L’option des populations maliennes pour l’intervention militaire russe (tout comme en Centrafrique) est un paradoxe qui nécessite une tentative d’explication. Il est sidérant de voir un peuple dominé qui veut se débarrasser d’un maître jugé inutile, voire nuisible, non pas pour reconquérir sa liberté, s’affranchir définitivement du joug de l’impérialisme étranger, mais pour se soumettre à un autre maître ; troquer ses anciennes chaînes pour de nouvelles, jugées moins contraignantes. S’affranchir définitivement et dans l’immédiat serait l’idéal pour un peuple dominé mais, il faut le reconnaître, cela demande une certaine préparation préalable. Couper les chaînes d’une colonisation mentale de plus d’un demi-siècle, reconquérir son « moi » et ses valeurs, changer les mentalités d’un peuple, ne sauraient se faire du jour au lendemain, d’un coup de baguette magique, mais plutôt par un effort graduel, une œuvre de longue haleine. Le changement de maître apparaît ici comme la première étape d’un processus de libération physique, et pose le problème du genre de domination ou des qualités du maître, de son comportement vis-à-vis du dominé. L’expérience montre qu’il y a des maîtres qui se comportent comme des fermiers prévenants et responsables, d’autres comme des fermiers prédateurs.
Le maître, fermier prévenant et responsable, est celui qui prend soin des animaux de sa ferme, les nourrit, les fait soigner chez le vétérinaire, les bichonne, les laisse batifoler de temps en temps en liberté au grand air. Ce traitement a pour résultat de garantir la bonne qualité du produit et d’assurer au fermier des revenus constants, à long terme. En quelque sorte, le fermier prévenant et responsable prend soin de ses poules aux œufs d’or, afin de les maintenir en vie et de garantir ses gains à long terme.
Le fermier prédateur, quant à lui, ne se préoccupe pas du bien-être de sa proie, ni de ses difficultés existentielles : il attrape tout simplement sa proie et la dévore, sans état d’âme. Le fermier prédateur n’éprouve pas le besoin d’élever, d’engraisser, de soigner ses proies ; il élève des animaux dans des conditions inhumaines : surexploités, enfermés dans des étables, serrés dans des batteries surpeuplées, sans jamais sortir à l’air libre ou voir la lumière du jour, bourrés d’hormones et de médicaments, tués ou éliminés de manière cruelle.
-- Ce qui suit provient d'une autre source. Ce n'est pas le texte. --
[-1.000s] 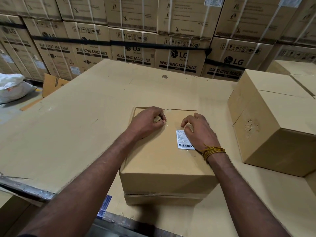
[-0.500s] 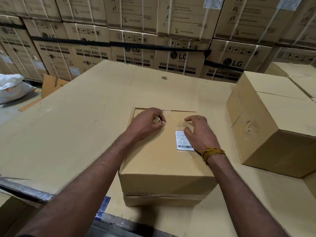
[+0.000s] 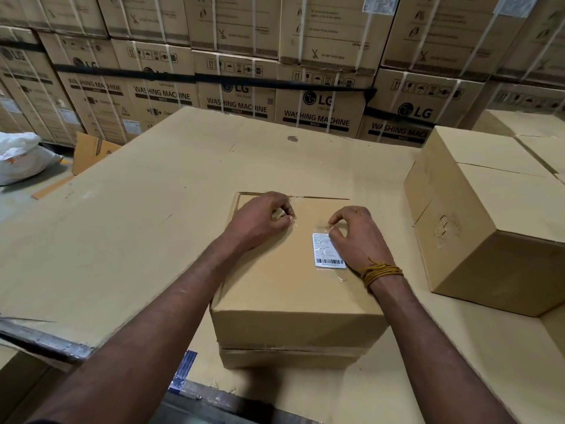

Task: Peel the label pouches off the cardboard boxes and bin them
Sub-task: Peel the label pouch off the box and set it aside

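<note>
A small brown cardboard box (image 3: pixel 284 298) stands in the middle of the cardboard-covered surface. A clear label pouch (image 3: pixel 307 240) is stuck to its top, with a white barcode label (image 3: pixel 324 255) inside. My left hand (image 3: pixel 260 223) rests on the box's far left part, with curled fingers pinching the pouch's film at its upper left corner. My right hand (image 3: pixel 359 237) lies over the pouch's right side. Its thumb and forefinger pinch the film just above the label. A yellow thread band circles the right wrist.
A larger plain box (image 3: pixel 489 237) stands to the right, more boxes behind it. Stacked washing machine cartons (image 3: pixel 318 117) wall off the back. A white sack (image 3: pixel 21 157) and a loose cardboard piece (image 3: pixel 91 151) lie on the floor at left. A metal edge (image 3: pixel 46 344) runs along the front left.
My right hand's fingers, flat on the pouch half a second ago, have curled and now pinch the film above the label. The left hand has stayed at the upper left corner.
</note>
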Tool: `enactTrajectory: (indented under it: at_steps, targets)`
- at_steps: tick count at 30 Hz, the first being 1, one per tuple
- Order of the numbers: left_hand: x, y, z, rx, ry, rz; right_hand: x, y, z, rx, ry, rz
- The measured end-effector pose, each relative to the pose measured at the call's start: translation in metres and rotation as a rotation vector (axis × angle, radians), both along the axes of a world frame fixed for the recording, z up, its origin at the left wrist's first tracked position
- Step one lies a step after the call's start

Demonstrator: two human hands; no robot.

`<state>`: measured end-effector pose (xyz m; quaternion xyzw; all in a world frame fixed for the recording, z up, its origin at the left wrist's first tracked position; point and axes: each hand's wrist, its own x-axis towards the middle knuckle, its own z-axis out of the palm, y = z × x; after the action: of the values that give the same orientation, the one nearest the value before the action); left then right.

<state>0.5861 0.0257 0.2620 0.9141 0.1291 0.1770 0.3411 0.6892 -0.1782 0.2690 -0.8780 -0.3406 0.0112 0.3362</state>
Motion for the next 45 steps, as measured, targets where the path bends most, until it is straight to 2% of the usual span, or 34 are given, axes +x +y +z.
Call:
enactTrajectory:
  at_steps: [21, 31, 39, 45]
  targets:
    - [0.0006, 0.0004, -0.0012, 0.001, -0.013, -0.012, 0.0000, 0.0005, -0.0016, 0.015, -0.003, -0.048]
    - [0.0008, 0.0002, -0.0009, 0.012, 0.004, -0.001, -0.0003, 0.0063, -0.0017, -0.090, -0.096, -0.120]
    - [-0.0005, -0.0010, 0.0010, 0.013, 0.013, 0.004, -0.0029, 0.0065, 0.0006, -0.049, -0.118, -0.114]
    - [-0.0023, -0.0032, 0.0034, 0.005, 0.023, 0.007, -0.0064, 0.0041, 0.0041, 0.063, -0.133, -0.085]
Ce qui caractérise le fermier prédateur c’est avant toute chose, son appât forcené du gain. Il profite de ses proies, en dépensant le moins possible pour elles et en maximisant ses rendements et ses gains, au détriment de leur qualité et de leur état de santé. Le risque de tuer la poule aux œufs d’or par négligence et par manque de considération est grand pour le fermier prédateur.
Bien que sa destination finale soit d’être vendue et consommée, il est tout de même compréhensible que la proie d’un fermier prédateur, veuille changer de maître et aspire à un mieux-vivre chez un fermier prévenant et responsable, où il serait mieux pris en charge, chez qui il bénéficierait d’un traitement plus charitable. S’il ne peut pas être libre, au moins qu’il soit traité avec respect et considération. C’est une alternative cynique, pathétique, réductrice, mais réaliste, qui traduit à peu près l’impasse dans laquelle se trouvent les populations africaines, obligées de choisir entre la peste et le choléra. Un homme politique camerounais de regrettée mémoire, en l’occurrence Augustin Frédéric Kodock, avait évoqué la possibilité, pour une personne qui se noie, d’être obligée de s’accrocher même à un serpent, afin d’éviter de perdre la vie : la Russie pourrait-elle être considérée comme « le fermier responsable » qui viendrait sauver les maliens, ou comme « le serpent » auquel s’accrochent les autorités maliennes actuelles pour éviter le chaos ? Seul l’avenir nous le dira.